NCSL similarly supports federalism protections related to enforcement actions by the federal government. Because the federal government retains the power to sue a state to enforce international agreements, federal legislation implementing any new trade or investment accord must continue to include appropriate protections for the states related to rules of procedure, evidence, and remedies in such litigation. The federal government must continue to bear the burden of proof in court showing that state law is inconsistent with an international agreement, regardless of the finding of an international dispute resolution panel. As current law now provides, in any implementing legislation for new agreement, the President must be required, at least 30 days before the Justice Department files suit against a state, to file a report with Congress justifying its proposed action. In the event of an unfavorable judgment, states must be protected from financial liability. If the federal government agrees to allow foreign firms to collect money damages for “harm” caused by a state law, then the federal government must bear the burden of any such award by international tribunals and not seek to shift the cost to states in any manner. Additionally, states must be fairly compensated by the federal government for the time and expense associated with assisting the federal government in defending against a foreign claim. The absence of such a requirement has led to a kind of “unfunded mandate,” such as was experienced by the California Department of Justice during its preparations for defense in the NAFTA “Methanex” and “Glamis Gold” cases. 

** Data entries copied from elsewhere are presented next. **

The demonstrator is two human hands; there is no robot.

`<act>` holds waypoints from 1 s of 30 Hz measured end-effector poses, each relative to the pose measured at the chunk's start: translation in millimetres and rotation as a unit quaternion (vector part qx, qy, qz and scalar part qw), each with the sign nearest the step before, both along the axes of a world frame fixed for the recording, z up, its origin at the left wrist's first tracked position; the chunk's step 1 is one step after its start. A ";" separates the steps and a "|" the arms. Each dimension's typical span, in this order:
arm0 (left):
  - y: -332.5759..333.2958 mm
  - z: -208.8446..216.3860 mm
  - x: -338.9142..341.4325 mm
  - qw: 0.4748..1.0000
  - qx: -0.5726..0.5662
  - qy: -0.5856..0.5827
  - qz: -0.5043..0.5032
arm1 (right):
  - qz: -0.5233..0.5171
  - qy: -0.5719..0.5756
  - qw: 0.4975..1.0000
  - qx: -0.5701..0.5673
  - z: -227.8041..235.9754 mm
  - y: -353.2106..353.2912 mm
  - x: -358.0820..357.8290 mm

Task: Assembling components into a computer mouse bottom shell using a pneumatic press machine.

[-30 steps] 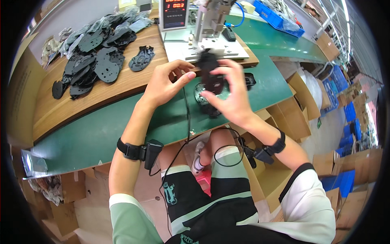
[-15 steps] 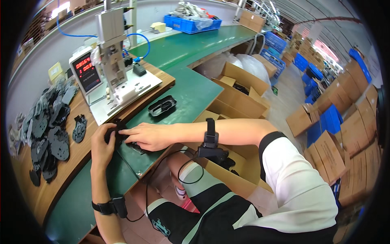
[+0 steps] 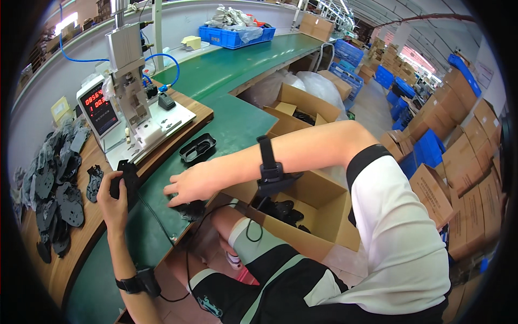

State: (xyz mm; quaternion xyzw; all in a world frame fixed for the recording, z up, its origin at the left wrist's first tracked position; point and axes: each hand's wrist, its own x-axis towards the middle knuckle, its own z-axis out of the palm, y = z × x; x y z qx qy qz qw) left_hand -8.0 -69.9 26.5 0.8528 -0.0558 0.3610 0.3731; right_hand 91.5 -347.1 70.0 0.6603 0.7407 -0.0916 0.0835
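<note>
Head view: left hand (image 3: 114,198), left of centre, grip closed round black plastic part (image 3: 125,178), held upright at wooden desk (image 3: 70,259) edge, close below press machine (image 3: 132,102), likely handy for loading. Right hand (image 3: 191,183), centre, palm down, fingers spread flat on second black part (image 3: 190,209) at green desk (image 3: 232,124) edge; grip not closed, pinning rather than lifting. Black tray (image 3: 197,147) just above right hand. Pile of grey parts (image 3: 51,189) far left, within left arm's reach. Open cardboard box (image 3: 307,210) under right forearm, dark parts inside.
</note>
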 end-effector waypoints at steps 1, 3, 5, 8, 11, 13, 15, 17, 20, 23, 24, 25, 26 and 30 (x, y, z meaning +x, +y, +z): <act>1.4 -0.8 0.1 1.000 -0.006 0.008 -0.006 | 0.012 0.019 1.000 -0.002 2.5 2.0 1.7; 2.4 0.8 -0.6 1.000 -0.009 0.019 0.002 | 0.016 -0.015 1.000 0.019 7.0 -0.9 -1.9; -0.7 1.2 2.4 1.000 0.003 0.003 0.012 | 0.014 -0.018 0.998 0.057 9.6 -8.6 -9.5; -2.8 3.7 2.5 1.000 -0.020 -0.001 0.015 | 0.003 0.035 0.988 0.151 9.0 -15.5 -11.8; -4.9 8.0 2.1 0.999 -0.030 -0.036 0.027 | -0.083 0.141 0.947 0.276 31.5 -20.7 -1.7; -0.4 9.7 -2.1 0.997 -0.031 -0.051 0.049 | -0.202 0.213 0.894 0.339 43.7 -19.2 19.7; 0.8 10.8 -1.5 0.996 -0.021 -0.063 0.064 | -0.368 0.295 0.789 0.393 42.4 -18.0 63.5; -4.5 12.5 1.3 0.995 -0.025 -0.073 0.056 | -0.491 0.342 0.663 0.449 49.0 -8.1 110.3; -2.7 10.9 -1.1 0.996 -0.020 -0.070 0.057 | -0.576 0.329 0.618 0.421 62.8 20.7 174.4; -3.0 10.0 -0.8 0.997 -0.019 -0.060 0.055 | -0.605 0.204 0.677 0.365 60.7 45.2 223.6; -1.7 10.2 -0.7 0.997 -0.016 -0.058 0.058 | -0.630 0.191 0.676 0.331 59.9 52.5 233.5; -0.1 10.3 -2.0 0.996 -0.013 -0.055 0.062 | -0.653 0.179 0.674 0.296 58.4 61.7 240.5; 0.1 9.5 -3.1 0.996 0.002 -0.055 0.065 | -0.674 0.165 0.671 0.261 56.0 69.3 246.3; -4.1 5.8 -1.8 0.997 0.035 -0.039 0.061 | -0.688 0.158 0.644 0.295 32.2 82.5 258.2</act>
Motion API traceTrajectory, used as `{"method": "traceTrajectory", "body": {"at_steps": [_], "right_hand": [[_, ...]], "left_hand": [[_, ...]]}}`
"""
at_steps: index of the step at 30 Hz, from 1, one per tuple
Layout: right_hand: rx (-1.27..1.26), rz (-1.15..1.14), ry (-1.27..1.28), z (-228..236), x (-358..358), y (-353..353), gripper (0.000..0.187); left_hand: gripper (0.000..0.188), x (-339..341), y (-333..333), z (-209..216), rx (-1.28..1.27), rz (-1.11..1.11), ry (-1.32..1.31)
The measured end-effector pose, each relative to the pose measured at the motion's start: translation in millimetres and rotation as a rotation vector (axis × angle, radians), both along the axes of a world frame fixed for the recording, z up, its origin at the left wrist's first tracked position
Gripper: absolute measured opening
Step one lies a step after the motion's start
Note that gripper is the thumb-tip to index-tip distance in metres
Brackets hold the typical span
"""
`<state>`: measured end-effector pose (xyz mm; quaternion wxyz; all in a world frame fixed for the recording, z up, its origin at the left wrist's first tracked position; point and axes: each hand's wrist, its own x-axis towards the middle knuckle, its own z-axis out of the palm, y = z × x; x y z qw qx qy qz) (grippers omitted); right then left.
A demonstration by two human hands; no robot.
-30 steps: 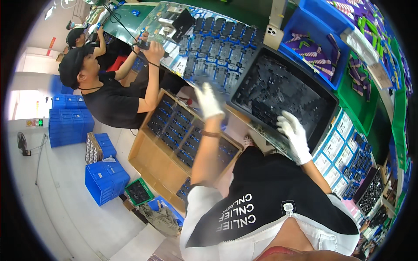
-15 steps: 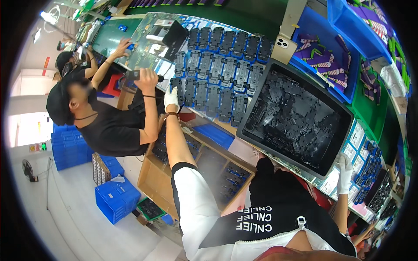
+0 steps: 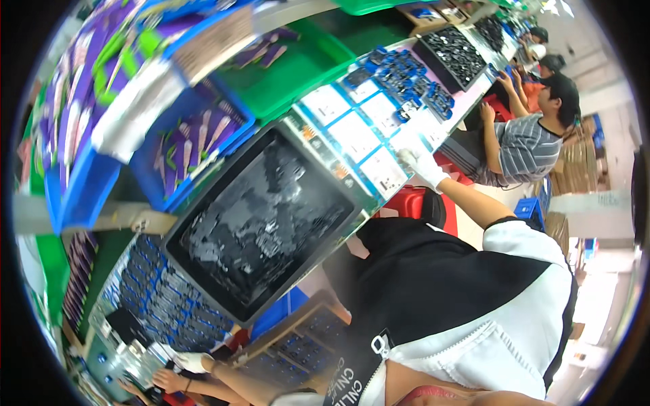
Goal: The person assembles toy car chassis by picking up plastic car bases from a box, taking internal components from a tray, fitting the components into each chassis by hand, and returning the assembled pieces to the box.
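My right hand (image 3: 422, 168), in a white glove, reaches over printed white sheets (image 3: 352, 132) on the bench, its fingers stretched out and nothing seen in them. Beyond it lie several small blue-and-black parts (image 3: 409, 78) in a cluster. My left hand (image 3: 194, 363), also gloved, is far off at the lower left, beside rows of black-and-blue toy car chassis (image 3: 159, 291). Its fingers are smeared, so what it touches is unclear. Between my hands stands a black bin (image 3: 328, 213) holding a heap of loose small black parts (image 3: 261, 223).
A co-worker's hand (image 3: 169, 380) is close to my left hand. Blue bins (image 3: 152, 186) and a green tray (image 3: 318, 51) hold purple-and-green pieces behind the black bin. A person in a striped shirt (image 3: 525, 145) sits at the right. A partitioned wooden box (image 3: 318, 321) stands below the bench edge.
The view has swung strongly to the right. My right hand has moved out over the sheets toward the blue-and-black parts. My left hand stays near the chassis rows.
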<state>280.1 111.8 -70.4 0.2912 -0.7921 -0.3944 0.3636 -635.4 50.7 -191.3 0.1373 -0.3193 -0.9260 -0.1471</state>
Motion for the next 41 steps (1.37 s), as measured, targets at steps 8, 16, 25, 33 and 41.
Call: {"method": "traceTrajectory", "body": {"at_steps": [8, 16, 25, 33, 41], "right_hand": [[0.033, -0.777, 0.063, -42, 235, -26, 0.038], [-0.162, -0.303, -0.367, -159, 389, -11, 0.046], [-0.151, -0.149, -0.542, 17, 218, -13, 0.043], [-0.044, 0.678, -0.218, 54, -24, 19, 0.033], [0.798, 1.460, -0.162, 56, -153, 66, 0.027]], "left_hand": [[0.044, 329, 2, 131, 0.432, -0.176, -0.594], [0.037, 486, 0, 156, 0.461, -0.162, -1.231], [0.037, 679, 48, 156, 0.354, -0.762, -1.688], [0.099, 726, 52, 133, 0.640, -0.758, -2.161], [0.093, 603, 10, 161, 1.333, -0.235, -2.037]]}}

The President, the U.S. Trade Representative, and other federal agencies involved in negotiating trade agreements must remain cognizant of the intimate role that state legislators play in crafting state laws, policies, and programs directly affected by today’s international commercial agreements. In particular, NCSL urges the United States Trade Representative (USTR) to consult with state legislators as well as governors prior to the onset of trade negotiations about state procurement practices, investment, and services issues.  

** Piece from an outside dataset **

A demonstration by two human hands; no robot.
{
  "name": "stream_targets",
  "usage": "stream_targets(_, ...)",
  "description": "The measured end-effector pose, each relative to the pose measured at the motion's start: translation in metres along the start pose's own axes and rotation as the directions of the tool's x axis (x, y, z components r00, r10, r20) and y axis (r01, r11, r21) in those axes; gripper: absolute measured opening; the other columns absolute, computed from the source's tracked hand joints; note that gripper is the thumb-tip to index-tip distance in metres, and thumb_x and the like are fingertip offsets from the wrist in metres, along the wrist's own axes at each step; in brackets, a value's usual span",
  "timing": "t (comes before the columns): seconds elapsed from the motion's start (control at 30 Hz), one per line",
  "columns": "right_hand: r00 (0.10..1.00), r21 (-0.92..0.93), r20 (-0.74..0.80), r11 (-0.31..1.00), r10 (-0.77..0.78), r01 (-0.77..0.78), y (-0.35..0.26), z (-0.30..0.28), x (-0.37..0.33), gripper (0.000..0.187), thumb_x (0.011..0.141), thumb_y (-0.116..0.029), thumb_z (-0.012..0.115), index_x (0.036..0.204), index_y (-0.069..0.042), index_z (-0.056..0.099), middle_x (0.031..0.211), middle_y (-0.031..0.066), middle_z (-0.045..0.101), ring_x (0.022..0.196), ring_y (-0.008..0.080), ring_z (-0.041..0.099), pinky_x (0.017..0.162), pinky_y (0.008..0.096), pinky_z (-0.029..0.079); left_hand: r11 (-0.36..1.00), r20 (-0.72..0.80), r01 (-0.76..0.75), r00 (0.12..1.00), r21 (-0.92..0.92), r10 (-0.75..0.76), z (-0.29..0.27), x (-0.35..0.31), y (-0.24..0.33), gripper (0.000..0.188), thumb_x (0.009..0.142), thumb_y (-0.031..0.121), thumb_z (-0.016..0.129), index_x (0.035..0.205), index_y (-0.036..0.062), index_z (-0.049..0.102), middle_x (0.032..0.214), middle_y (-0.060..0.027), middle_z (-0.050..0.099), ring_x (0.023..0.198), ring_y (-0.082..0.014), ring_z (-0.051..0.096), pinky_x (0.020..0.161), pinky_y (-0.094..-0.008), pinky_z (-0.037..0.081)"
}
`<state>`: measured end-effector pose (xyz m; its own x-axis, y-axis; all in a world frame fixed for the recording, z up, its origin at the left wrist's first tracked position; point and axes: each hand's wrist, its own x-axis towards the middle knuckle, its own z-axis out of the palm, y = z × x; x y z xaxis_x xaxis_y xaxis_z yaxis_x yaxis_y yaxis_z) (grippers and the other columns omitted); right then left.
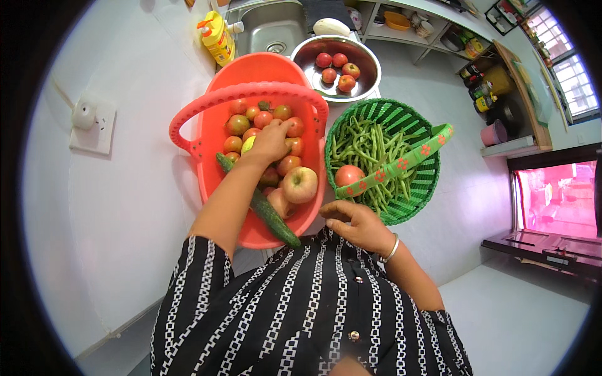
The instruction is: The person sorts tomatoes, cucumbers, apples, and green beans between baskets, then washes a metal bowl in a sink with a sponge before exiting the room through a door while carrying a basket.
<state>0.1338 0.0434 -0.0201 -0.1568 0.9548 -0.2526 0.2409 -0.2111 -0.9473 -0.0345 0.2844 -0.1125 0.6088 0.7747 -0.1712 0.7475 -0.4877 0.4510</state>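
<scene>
Head view: the left hand (273, 141) reaches into the red basket (251, 67); the right hand (360, 227) is near the green basket (427, 166), in front of the striped shirt (301, 301).
Left fingers: bent down among the tomatoes (237, 125), seemingly touching some; the hand hides too much to tell whether they grip one.
Right fingers: loosely curved, thumb apart, nothing visible between them; a bracelet (392, 247) circles that wrist.
Red basket: tomatoes, red and greenish, fill the far part and surround the left hand; two pale apples (300, 185) lie nearer the body; a cucumber (273, 216) lies along the left side, its near end over the rim.
Green basket: many green beans (370, 147); one red fruit (349, 178) on them, beside the patterned handle (401, 164).
Steel bowl (371, 66): five red fruits (351, 71) inside, well apart from both hands.
Progress: judging by this spread, five fruits are in the bowl and one is with the beans; most remain mixed in the red basket; how much counts as finished cannot be told.
</scene>
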Motion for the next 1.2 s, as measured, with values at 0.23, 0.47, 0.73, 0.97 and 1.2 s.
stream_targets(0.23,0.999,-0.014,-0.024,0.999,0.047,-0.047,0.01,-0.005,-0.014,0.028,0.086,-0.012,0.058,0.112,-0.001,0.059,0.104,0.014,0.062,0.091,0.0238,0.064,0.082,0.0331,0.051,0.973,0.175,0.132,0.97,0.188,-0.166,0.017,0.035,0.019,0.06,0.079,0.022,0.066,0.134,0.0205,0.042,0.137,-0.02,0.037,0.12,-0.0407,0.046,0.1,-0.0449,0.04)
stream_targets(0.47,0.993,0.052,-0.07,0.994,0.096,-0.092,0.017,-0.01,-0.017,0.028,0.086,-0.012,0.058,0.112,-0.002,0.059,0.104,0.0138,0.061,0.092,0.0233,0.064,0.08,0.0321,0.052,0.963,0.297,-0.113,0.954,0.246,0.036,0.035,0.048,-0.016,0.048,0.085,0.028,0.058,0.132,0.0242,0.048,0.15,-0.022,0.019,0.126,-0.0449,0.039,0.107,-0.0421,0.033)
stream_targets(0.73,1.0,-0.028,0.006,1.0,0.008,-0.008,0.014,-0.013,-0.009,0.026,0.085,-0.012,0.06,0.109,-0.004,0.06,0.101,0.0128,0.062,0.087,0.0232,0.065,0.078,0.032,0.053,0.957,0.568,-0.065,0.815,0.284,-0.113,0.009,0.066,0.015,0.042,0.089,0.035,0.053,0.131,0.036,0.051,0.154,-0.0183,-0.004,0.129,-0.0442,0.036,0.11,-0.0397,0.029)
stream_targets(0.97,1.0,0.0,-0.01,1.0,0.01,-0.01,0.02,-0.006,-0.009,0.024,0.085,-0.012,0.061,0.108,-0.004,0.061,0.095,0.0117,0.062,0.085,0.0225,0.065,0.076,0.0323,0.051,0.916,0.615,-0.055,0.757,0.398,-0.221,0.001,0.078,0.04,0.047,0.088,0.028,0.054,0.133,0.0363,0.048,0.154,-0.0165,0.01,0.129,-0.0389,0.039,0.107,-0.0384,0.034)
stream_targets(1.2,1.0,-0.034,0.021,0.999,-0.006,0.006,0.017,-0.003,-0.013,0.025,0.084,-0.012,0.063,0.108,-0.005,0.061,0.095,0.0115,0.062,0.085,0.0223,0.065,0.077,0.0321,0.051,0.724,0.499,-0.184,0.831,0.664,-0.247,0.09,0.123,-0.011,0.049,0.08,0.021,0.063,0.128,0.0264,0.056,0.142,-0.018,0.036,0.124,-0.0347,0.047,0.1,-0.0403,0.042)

NCSL believes that all international services agreements entered into by the United States must include provisions that preserve the right of federal, state, and local governments to provide and regulate services in the public interest on a non-discriminatory basis. Nothing in any services agreement should bar measures rolling back service privatization or require the privatization of public services. 

With respect to ongoing negotiations on “domestic regulation” under the General Agreement on Trade in Services (GATS), NCSL believes that the United States should never accept an agreement that requires domestic regulations to meet a “necessity test” even if drafted in language requiring domestic regulation to be “pre-established, based on objective criteria, or relevant.” It is the job of elected legislatures, not international tribunals to decide when regulations are necessary. 

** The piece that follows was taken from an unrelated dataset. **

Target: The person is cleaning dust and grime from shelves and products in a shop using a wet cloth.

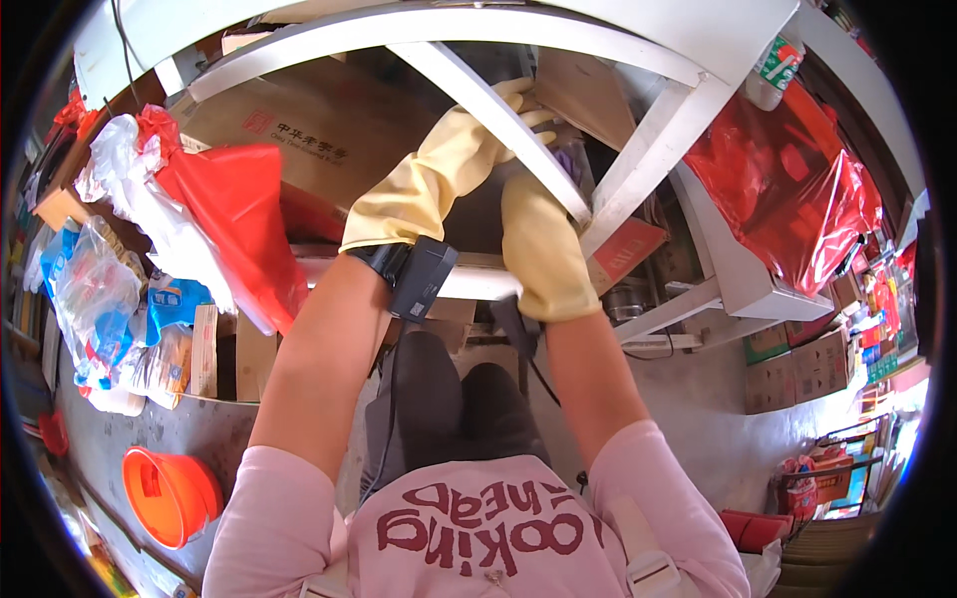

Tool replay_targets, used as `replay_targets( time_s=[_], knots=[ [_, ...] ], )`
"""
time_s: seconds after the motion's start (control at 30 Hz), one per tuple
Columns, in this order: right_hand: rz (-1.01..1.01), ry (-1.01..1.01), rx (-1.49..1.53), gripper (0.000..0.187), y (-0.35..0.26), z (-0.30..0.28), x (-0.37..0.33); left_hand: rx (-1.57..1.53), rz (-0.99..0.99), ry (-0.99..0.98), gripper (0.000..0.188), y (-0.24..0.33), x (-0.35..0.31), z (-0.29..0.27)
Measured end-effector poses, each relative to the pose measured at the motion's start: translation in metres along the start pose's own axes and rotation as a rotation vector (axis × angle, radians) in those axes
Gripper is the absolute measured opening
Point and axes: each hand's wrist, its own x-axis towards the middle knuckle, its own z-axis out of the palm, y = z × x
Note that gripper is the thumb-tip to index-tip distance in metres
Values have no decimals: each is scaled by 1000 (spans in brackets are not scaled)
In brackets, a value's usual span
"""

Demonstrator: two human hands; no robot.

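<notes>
Both my hands wear yellow rubber gloves and reach under a white frame (638,164) into a shelf space. My left hand (503,125) is stretched forward, its fingers spread, partly crossed by a slanting white bar (488,105). Close beside it is my right hand (531,189), its fingers mostly hidden behind that bar. Something purple and crumpled, perhaps a cloth (568,157), shows just past the right hand; whether it is held cannot be made out. A large brown cardboard box (329,125) lies left of my hands, and a brown board (583,95) leans beyond them.
Red and white plastic bags (234,204) hang at the left, above clear and blue bags (95,289). An orange bucket (169,496) stands on the floor. At right are a red plastic bag (788,179), a red box (628,247), metal pots (628,299) and cartons (797,374).
</notes>
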Motion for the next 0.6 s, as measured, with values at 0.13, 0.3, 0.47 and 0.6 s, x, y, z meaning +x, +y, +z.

NCSL acknowledges that trade can bolster economies. However, many families and communities may suffer in the adjustment to open international markets. NCSL, therefore, supports federal efforts to provide Trade Adjustment Assistance (TAA) to affected workers. NCSL encourages Congress and the implementing federal agencies:

  • to ensure that the funding for TAA programs is sufficient to meet current and future needs;
  • to expand benefits eligibility to service-sector and agricultural workers impacted by trade; and
  • to work with NCSL and state legislatures to ensure that TAA programs are flexible to suit different states’ needs. 

Building Capacity in Trading Partners

NSCL recognizes that many developing countries do not have the institutions or capacity to fully implement and enforce FTA obligations. NCSL supports federal efforts to assist in building the trade capacity and trade agreement compliance of developing countries, including funding infrastructure and rural development, and ensuring that laws and institutions related to labor and the environment are improved and strengthened.